** Task to carry out **
Omit every picture, then return the listing verbatim.

** Available data **
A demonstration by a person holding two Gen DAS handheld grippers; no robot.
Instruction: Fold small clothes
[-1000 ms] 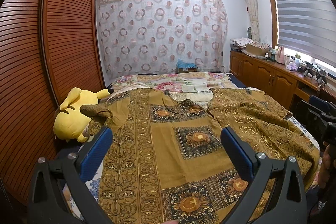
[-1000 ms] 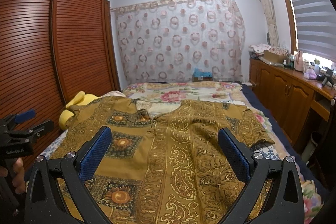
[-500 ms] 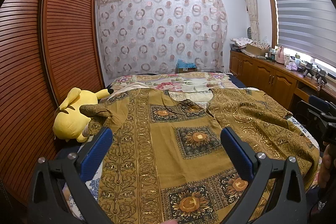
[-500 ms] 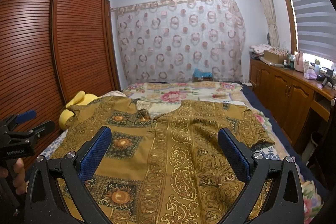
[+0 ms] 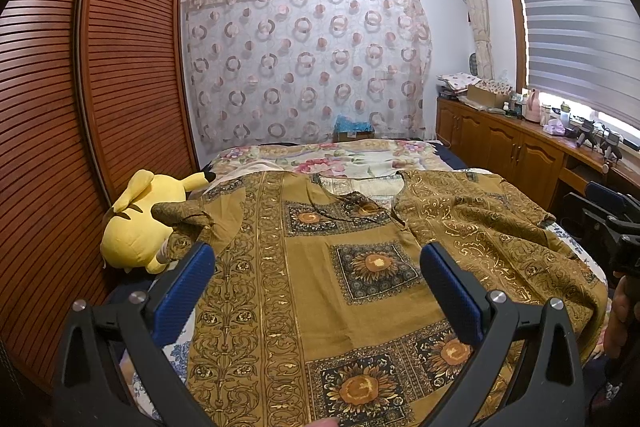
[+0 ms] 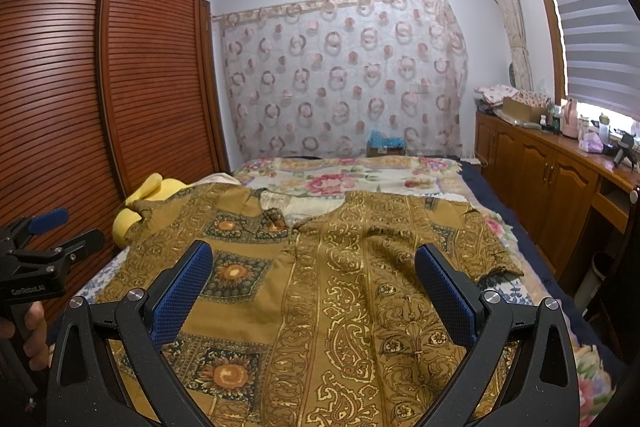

** Task solution **
A demonstration by a person holding two Gen DAS handheld grippers; no robot.
Instruction: Fold small clothes
[-1000 ms] 
[-1000 ms] 
[-500 ms] 
[-500 ms] 
[+0 ms] 
[+0 ms] 

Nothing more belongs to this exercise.